Abdel-Aziz El-Méguidi : Des missiles de longue portée ont visé un navire émirati et un autre américain, puis d’autres missiles ont été tirés en direction de La Mecque. Cela signifie que les milices, soutenues par l’Iran, ont développé l’arsenal dont disposait le président déchu, Ali Abdallah Saleh. Récemment, la présidence yéménite a fait état d’une usine de missiles dans la région de Saeda gérée par des experts iraniens. Je ne pense pas que les milices cherchent sérieusement une issue politique.

— Quel serait le message de ces missiles lancés vers La Mecque, avec toute la portée religieuse et sacrée de cette ville ?

— Ces tirs interviennent dans le cadre d’une campagne médiatique iranienne visant à propager l’idée que l’Arabie saoudite est incapable de protéger les lieux saints de l’islam. Certains parlent même d’un « Vatican islamique » pour superviser La Mecque et Médine. Je crois que la campagne iranienne n’en est pas très loin.

— Si l’Iran est derrière ces tirs de missiles, s’agirait-il d’une reproduction du modèle du Hezbollah libanais, c’est-à-dire la mise en place d’une milice qui serait en quelque sorte le bras armé de l’Iran dans cette région ?

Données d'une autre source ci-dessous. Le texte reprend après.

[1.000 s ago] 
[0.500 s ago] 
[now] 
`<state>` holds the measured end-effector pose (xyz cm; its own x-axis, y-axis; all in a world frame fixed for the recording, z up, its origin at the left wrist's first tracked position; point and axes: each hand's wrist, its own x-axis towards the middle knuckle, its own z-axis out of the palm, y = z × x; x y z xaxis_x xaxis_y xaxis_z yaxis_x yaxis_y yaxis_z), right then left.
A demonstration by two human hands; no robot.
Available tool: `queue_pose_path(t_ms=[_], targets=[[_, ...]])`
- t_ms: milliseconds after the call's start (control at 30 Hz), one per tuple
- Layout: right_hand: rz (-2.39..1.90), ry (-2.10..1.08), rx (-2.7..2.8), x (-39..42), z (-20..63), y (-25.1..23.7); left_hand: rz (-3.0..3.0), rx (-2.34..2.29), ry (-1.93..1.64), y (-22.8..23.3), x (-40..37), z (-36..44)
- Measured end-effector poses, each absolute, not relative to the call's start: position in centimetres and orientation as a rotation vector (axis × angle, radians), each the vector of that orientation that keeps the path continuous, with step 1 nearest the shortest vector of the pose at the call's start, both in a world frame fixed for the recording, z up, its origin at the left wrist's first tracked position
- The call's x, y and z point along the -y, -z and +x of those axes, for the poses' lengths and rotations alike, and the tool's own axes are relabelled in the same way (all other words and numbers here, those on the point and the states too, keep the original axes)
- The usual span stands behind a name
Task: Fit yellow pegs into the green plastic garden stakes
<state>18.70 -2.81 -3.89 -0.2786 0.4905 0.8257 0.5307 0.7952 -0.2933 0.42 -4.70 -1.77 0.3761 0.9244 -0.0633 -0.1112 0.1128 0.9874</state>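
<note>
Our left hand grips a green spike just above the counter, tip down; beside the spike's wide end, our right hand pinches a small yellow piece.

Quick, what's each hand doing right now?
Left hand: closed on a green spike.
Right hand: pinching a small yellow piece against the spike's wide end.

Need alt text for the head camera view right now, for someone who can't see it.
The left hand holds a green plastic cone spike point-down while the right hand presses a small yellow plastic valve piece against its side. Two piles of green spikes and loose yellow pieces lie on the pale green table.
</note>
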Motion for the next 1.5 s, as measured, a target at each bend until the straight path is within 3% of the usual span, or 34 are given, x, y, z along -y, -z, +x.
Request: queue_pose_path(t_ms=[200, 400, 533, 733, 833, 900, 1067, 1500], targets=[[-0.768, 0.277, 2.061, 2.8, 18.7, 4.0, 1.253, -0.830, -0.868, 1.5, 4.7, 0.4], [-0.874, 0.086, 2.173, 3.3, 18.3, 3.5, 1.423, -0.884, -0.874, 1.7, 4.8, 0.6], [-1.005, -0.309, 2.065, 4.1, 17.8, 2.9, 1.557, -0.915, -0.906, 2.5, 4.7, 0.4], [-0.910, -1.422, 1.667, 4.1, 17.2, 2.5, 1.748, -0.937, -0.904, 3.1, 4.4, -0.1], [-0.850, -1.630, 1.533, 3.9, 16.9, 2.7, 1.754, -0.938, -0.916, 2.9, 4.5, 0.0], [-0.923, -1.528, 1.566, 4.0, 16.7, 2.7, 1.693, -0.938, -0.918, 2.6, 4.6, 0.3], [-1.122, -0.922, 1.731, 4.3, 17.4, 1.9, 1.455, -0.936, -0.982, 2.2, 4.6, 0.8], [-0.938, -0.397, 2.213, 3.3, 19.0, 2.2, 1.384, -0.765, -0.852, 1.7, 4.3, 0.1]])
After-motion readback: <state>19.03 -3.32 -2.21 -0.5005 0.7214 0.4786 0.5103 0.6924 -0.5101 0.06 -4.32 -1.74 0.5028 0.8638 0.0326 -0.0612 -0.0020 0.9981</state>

— C’est bien l’Iran qui a affirmé disposer d’armées chiites dans quatre capitales arabes. Je crois que le modèle du Hezbollah inspire les Iraniens : il a empêché la construction d’un Etat au Liban, et a transformé un autre pays arabe en un fief des milices iraniennes. Il est tout aussi clair que l’Occident soutient cette « milicisation » et ferme les yeux sur les crimes commis dans les zones de combats. En utilisant le terme « minorités » pour parler des milices, les Occidentaux encouragent le clanisme. D’ailleurs, le secrétaire d’Etat américain, John Kerry, appelle la « majorité » à normaliser avec les milices, c’est-à-dire à accepter leur putsch, et ce, rien que parce qu’elles sont mieux armées !

— A en juger par ce que vous dites, la solution politique n’est pas pour demain …

— Toute solution qui ne prend pas en compte la légitimité internationale, et surtout les sacrifices du peuple yéménite dans sa guerre contre les milices iraniennes, est vouée à l’échec. Ces milices ont causé la mort de dizaines de milliers de personnes, sans compter les blessés et la destruction du pays. Aujourd’hui, 80 % des Yéménites sont victimes de la faim et de la malnutrition. Une solution susceptible de donner naissance à une stabilité et une paix durables devra commencer par la remise des armes au gouvernement légitime et la poursuite judiciaire de ceux impliqués dans le putsch.

— Qu’en est-il du plan de paix proposé par l’Onu pour mettre fin à la guerre ? Pourquoi a-t-il été rejeté par le pouvoir ?

— Cette initiative était mort-née parce qu’elle était aux antipodes de la légitimité internationale. Apparemment, elle se donnait pour objectif d’apporter le coup de grâce à la révolution yéménite de février 2011. La communauté internationale poursuit son cirque au Yémen, tout en appelant les Yéménites à « donner le bon exemple » à leurs voisins de la région. Il paraît que le bon exemple est celui des milices. La communauté internationale n’a rien fait d’autre que d’amener le pays au bord de la guerre civile contre laquelle elle mettait en garde.

— Mais la guerre au Yémen n’est plus un simple conflit interne. Il y a un risque de voir Al-Qaëda et Daech s’implanter dans ce pays, et c’est ce que les Etats-Unis disent craindre le plus …

— Dans sa guerre antiterroriste, l’Occident a misé sur les différences communautaires, ce qui a eu pour résultat de renforcer le terrorisme. Malgré le précédent iraqien, qui a illustré l’échec de cette politique, les Etats-Unis entendent reproduire la même expérience au Yémen. Washington cherche toujours à convaincre les Saoudiens de l’importance de la collaboration des parties yéménites avec les Houthis et l’Iran dans la guerre contre Al-Qaëda.